Lin Guang FAN ; Ke Chang ZHANG ; Peng CUI ; Liang ZONG ; Wei WEI ; Jie WANG ; Qi Sheng CHENG ; Jin Jie ZHANG ; Yong LIU ; Yin Hao YANG ; Mao Jie ZHANG ; Wen Qing HU
Chinese Journal of Gastrointestinal Surgery 2022;25(5):466-470
With the increasing detection rate of early upper gastric cancer and adenocarcinoma of esophagogastric junction, the safety of proximal gastrectomy with clear indications has been verified, and function-preserving proximal gastrectomy has been widely used. However, proximal gastrectomy destructs the normal anatomical structure of esophagogastric junction, resulting in severe postoperative gastroesophageal reflux symptoms and seriously affecting the quality of life.
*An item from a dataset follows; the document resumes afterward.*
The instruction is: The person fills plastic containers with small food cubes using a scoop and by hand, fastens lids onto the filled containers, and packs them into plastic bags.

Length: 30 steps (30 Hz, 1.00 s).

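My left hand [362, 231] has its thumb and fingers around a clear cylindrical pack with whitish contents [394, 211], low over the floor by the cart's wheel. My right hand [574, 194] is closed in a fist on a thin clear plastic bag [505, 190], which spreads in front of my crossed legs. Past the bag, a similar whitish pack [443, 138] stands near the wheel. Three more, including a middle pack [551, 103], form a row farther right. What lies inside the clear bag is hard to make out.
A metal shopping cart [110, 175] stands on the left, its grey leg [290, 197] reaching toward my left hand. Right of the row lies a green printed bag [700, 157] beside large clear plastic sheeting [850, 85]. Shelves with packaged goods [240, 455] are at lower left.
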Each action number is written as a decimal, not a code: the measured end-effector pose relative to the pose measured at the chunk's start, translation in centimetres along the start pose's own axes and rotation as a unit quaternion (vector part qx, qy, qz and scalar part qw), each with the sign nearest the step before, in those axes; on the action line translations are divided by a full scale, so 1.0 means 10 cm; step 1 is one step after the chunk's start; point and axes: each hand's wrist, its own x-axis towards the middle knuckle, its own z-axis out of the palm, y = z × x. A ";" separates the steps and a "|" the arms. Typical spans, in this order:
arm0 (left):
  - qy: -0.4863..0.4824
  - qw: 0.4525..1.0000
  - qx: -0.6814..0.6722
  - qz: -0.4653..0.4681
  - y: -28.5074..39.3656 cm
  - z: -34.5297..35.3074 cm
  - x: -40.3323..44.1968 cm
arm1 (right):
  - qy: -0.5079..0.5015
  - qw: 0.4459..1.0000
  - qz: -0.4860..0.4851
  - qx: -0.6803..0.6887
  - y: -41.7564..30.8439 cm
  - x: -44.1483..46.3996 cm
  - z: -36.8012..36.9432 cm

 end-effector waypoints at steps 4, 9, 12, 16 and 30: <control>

Among various anti-reflux surgery methods, reconstruction of "cardiac valve" has always been the focus of relevant scholars because its similarity with the mechanism of normal anti-reflux. After years of development, evolution and optimization, the designed seromuscular flap anastomosis includes tunnel muscle flap anastomosis, Hatafuku valvuloplasty, single muscle flap anastomosis and double muscle flap anastomosis. The double muscle flap anastomosis has become a research hotspot because it shows good anti-reflux effect in clinical application. This paper reviews the history, research status and hot issues of seromuscular flap anastomosis of esophageal remnant stomach at home and abroad.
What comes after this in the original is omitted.